Aim of the task: Write out all of the records exactly once more and skip the images.

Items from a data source
——————
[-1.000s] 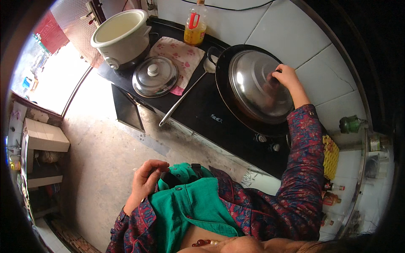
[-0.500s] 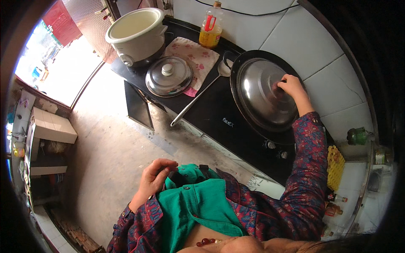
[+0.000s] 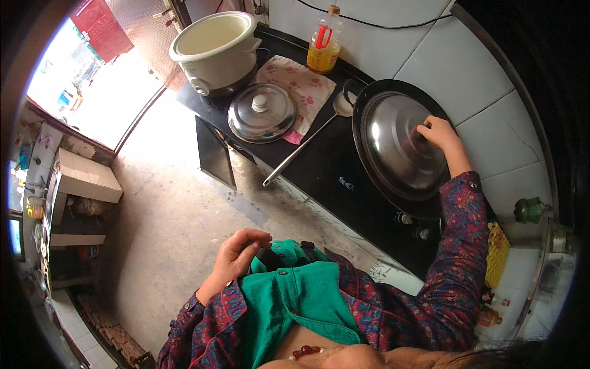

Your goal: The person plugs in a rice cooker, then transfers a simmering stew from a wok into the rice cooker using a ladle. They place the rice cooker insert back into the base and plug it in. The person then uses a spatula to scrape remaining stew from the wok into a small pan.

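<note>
A domed metal wok lid [image 3: 388, 144] covers most of a black wok [image 3: 398, 86] on the stove. My right hand [image 3: 441, 134] is closed around the top of the lid, its fingers hiding the knob. The black wok rim shows around the lid. At my waist, my left hand [image 3: 236, 255] is held with its fingers curled together, beside a dark part of my green clothing. Its fingertips and anything inside them are hidden. To the left of the wok lies a long-handled metal spatula [image 3: 304, 142], its handle jutting past the stove edge.
A silver pot lid [image 3: 262, 114] rests partly on a patterned cloth [image 3: 304, 80]. Behind it stand a white electric pot [image 3: 215, 61] and an oil bottle [image 3: 324, 46]. The black stove [image 3: 332, 166] has its control knobs [image 3: 413, 226] near the wok. A tiled wall borders its far side.
The whole scene has shifted a little right and down in the picture. My right hand stays on the wok lid, and my left hand keeps its curled shape at my waist.
</note>
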Tool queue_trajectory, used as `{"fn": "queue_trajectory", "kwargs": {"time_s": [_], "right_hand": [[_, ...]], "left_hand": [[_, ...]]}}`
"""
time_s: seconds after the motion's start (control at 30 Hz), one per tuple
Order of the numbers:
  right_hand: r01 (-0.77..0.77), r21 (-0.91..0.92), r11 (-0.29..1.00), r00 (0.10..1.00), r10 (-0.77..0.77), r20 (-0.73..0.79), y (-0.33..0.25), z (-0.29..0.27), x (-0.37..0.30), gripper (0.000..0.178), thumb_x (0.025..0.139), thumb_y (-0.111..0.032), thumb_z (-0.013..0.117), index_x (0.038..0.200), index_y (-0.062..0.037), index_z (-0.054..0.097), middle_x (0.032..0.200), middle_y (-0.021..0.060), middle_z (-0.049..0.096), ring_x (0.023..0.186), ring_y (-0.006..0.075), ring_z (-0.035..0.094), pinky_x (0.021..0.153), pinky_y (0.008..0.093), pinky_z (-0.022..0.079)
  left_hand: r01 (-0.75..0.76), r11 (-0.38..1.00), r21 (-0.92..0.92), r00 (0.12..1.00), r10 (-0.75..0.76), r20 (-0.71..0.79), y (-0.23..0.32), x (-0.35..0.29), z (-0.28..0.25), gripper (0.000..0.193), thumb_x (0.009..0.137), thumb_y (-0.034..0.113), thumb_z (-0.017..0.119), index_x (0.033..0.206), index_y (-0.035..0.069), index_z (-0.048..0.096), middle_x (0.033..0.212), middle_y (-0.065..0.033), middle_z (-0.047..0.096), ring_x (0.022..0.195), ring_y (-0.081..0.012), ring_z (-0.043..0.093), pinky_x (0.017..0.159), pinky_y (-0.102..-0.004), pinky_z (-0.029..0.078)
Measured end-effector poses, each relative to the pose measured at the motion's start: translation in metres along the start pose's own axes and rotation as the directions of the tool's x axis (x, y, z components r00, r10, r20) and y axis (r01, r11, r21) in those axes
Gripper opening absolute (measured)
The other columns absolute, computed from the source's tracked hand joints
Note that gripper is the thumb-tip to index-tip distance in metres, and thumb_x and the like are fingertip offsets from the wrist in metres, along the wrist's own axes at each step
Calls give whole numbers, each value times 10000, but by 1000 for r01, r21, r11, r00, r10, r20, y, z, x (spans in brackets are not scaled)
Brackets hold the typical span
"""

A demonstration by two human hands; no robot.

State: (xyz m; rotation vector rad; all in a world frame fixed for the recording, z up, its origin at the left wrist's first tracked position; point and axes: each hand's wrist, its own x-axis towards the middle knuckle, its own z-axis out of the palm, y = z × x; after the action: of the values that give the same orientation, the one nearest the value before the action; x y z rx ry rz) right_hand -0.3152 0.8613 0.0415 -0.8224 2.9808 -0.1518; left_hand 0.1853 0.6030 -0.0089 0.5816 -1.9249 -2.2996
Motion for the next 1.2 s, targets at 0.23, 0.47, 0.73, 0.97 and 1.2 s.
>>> {"fn": "queue_trajectory", "kwargs": {"time_s": [0.23, 0.47, 0.73, 0.97, 1.2], "right_hand": [[129, -71, 989, 961, -142, -235, -85, -58, -53, 485, 831, -281, 604, 1230, -22, 512, 1076, 252, 595, 1005, 424, 570, 869, 467, 468], [521, 256, 814, 848, -459, -265, -221, -60, -105, 399, 811, -156, 654, 1181, -41, 559, 939, 173, 602, 706, 279, 608, 635, 367, 488], [322, 384, 865, 927, -371, 59, -360, 101, -10, 496, 788, -226, 665, 1213, -27, 505, 1063, 230, 546, 989, 399, 562, 860, 437, 475], [141, 341, 929, 990, -124, -72, -426, 190, 62, 541, 760, -167, 633, 1274, -97, 480, 1190, 231, 461, 1054, 430, 508, 888, 476, 461], [-92, 328, 940, 995, 95, 7, -439, 218, 93, 436, 737, -111, 610, 1170, -107, 560, 1161, 246, 458, 1053, 442, 518, 837, 492, 485]], "left_hand": [[-3, 1000, -21, 1000, 3, 11, -1, 10, -13, 225, 931, -8, 451, 1112, -8, 584, 1045, -80, 633, 1003, -160, 600, 913, -294, 456], [-21, 997, -70, 994, 28, 102, 4, 47, -62, 222, 932, -6, 455, 1120, -13, 572, 1065, -89, 632, 1005, -178, 613, 901, -305, 467], [-48, 999, 14, 984, 45, 170, 31, 96, -187, 208, 938, 10, 466, 1118, -20, 566, 1064, -99, 637, 1006, -175, 610, 903, -299, 463], [-10, 996, 93, 978, -9, 209, 47, 150, -277, 199, 940, 16, 469, 1108, -27, 566, 1063, -99, 636, 1017, -182, 607, 909, -304, 460], [-134, 979, 151, 929, 72, 363, 57, 239, -293, 202, 910, -14, 487, 1095, -29, 566, 1058, -109, 622, 990, -179, 608, 867, -300, 473]]}}
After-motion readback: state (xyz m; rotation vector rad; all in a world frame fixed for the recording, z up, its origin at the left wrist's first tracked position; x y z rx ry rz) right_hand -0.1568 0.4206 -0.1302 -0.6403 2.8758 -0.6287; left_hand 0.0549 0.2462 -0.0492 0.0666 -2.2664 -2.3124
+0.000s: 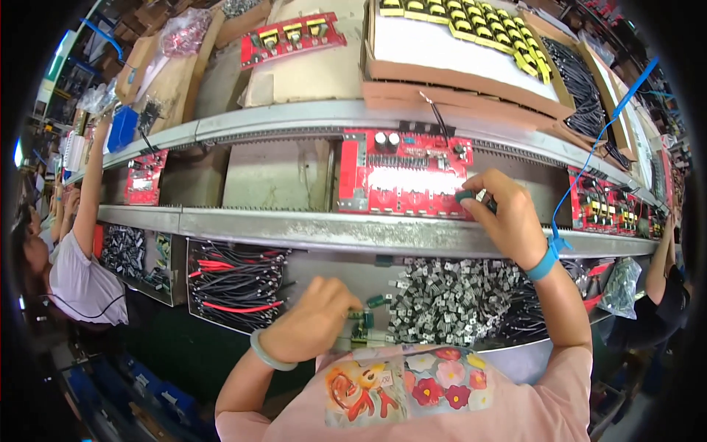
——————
Task response:
[-1.000s] 
[-0.500s] 
[+0.000s] 

Your goal: The person plugs in a rice cooker, then transfers a simmering stew from a wok into the rice cooker using a ladle. They place the rice cooker insert back into the base and plug it in. The person then uses a spatula to scrape remaining stew from the wok into a small pan.

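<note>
A domed metal wok lid [image 3: 388, 144] covers most of a black wok [image 3: 398, 86] on the stove. My right hand [image 3: 441, 134] is closed around the top of the lid, its fingers hiding the knob. The black wok rim shows around the lid. At my waist, my left hand [image 3: 236, 255] is held with its fingers curled together, beside a dark part of my green clothing. Its fingertips and anything inside them are hidden. To the left of the wok lies a long-handled metal spatula [image 3: 304, 142], its handle jutting past the stove edge.
A silver pot lid [image 3: 262, 114] rests partly on a patterned cloth [image 3: 304, 80]. Behind it stand a white electric pot [image 3: 215, 61] and an oil bottle [image 3: 324, 46]. The black stove [image 3: 332, 166] has its control knobs [image 3: 413, 226] near the wok. A tiled wall borders its far side.
The whole scene has shifted a little right and down in the picture. My right hand stays on the wok lid, and my left hand keeps its curled shape at my waist.
</note>
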Tool queue_trajectory, used as `{"fn": "queue_trajectory", "kwargs": {"time_s": [_], "right_hand": [[_, ...]], "left_hand": [[_, ...]]}}`
"""
time_s: seconds after the motion's start (control at 30 Hz), one per tuple
Order of the numbers:
  right_hand: r01 (-0.77..0.77), r21 (-0.91..0.92), r11 (-0.29..1.00), r00 (0.10..1.00), r10 (-0.77..0.77), r20 (-0.73..0.79), y (-0.33..0.25), z (-0.29..0.27), x (-0.37..0.30), gripper (0.000..0.178), thumb_x (0.025..0.139), thumb_y (-0.111..0.032), thumb_z (-0.013..0.117), index_x (0.038..0.200), index_y (-0.062..0.037), index_z (-0.054..0.097), middle_x (0.032..0.200), middle_y (-0.021..0.060), middle_z (-0.049..0.096), ring_x (0.023..0.186), ring_y (-0.006..0.075), ring_z (-0.035..0.094), pinky_x (0.021..0.153), pinky_y (0.008..0.093), pinky_z (-0.022..0.079)
  left_hand: r01 (-0.75..0.76), r11 (-0.38..1.00), r21 (-0.92..0.92), r00 (0.12..1.00), r10 (-0.75..0.76), r20 (-0.71..0.79), y (-0.23..0.32), x (-0.35..0.29), z (-0.28..0.25), gripper (0.000..0.193), thumb_x (0.009..0.137), thumb_y (-0.034..0.113), thumb_z (-0.017..0.119), index_x (0.033..0.206), index_y (-0.035..0.069), index_z (-0.048..0.096), middle_x (0.033..0.212), middle_y (-0.065..0.033), middle_z (-0.047..0.096), ring_x (0.022..0.195), ring_y (-0.081..0.012), ring_z (-0.043..0.093), pinky_x (0.017..0.159), pinky_y (-0.102..-0.004), pinky_z (-0.029..0.078)
Measured end-effector poses, each relative to the pose measured at the motion's start: translation in metres along the start pose's own axes and rotation as the directions of the tool's x axis (x, y, z components r00, r10, r20) and y axis (r01, r11, r21) in those axes
Gripper opening absolute (measured)
The other columns absolute, computed from the source's tracked hand joints
Note that gripper is the thumb-tip to index-tip distance in metres, and thumb_x and the like are fingertip offsets from the wrist in metres, along the wrist's own axes at each step
Calls give whole numbers, each value times 10000, but by 1000 for r01, r21, r11, r00, r10, r20, y, z, x (spans in brackets are not scaled)
Brackets hold the typical span
"""

A demonstration by two human hands; no robot.

State: (xyz m; rotation vector rad; all in a world frame fixed for the recording, z up, its origin at the left wrist's first tracked position; point and axes: each hand's wrist, its own x-axis towards the middle knuckle, its own z-axis out of the palm, y = z × x; after the action: of the values that give the same orientation, the one nearest the value before the action; x y z rx ry rz) right_hand -0.3152 0.8613 0.0415 -0.8224 2.9808 -0.1518; left_hand 0.1853 0.6030 -0.0089 0.5816 -1.9249 -2.2996
Motion for the next 1.2 s, targets at 0.23, 0.47, 0.73, 0.97 and 1.2 s.
>>> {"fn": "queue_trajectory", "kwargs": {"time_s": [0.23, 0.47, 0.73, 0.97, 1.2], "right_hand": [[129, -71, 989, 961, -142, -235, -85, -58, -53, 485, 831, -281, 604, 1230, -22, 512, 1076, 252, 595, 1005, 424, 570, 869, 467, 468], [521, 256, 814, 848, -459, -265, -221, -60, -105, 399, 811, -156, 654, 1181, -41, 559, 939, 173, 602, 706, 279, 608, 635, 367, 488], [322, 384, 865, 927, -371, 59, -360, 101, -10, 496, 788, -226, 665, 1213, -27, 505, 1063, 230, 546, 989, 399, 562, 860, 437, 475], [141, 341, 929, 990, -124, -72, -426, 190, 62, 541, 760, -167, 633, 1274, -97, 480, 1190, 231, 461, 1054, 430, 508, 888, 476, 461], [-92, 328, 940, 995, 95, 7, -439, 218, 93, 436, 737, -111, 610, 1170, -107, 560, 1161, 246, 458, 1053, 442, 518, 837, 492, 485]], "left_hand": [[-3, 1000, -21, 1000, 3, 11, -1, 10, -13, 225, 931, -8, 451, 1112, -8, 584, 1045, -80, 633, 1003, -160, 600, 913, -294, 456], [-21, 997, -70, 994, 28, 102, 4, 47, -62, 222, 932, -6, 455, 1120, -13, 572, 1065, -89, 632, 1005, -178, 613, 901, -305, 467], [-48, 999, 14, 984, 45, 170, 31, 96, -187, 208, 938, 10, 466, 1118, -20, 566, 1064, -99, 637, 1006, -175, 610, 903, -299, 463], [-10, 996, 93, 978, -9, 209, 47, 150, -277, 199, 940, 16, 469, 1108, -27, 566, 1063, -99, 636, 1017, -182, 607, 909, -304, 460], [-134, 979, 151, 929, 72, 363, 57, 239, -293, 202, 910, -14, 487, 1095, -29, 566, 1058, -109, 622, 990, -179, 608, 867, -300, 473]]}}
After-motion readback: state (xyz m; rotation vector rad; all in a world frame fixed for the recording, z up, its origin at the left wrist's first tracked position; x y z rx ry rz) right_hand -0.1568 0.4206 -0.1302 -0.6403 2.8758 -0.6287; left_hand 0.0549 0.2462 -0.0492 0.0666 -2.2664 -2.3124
+0.000s: 

No further output is expected.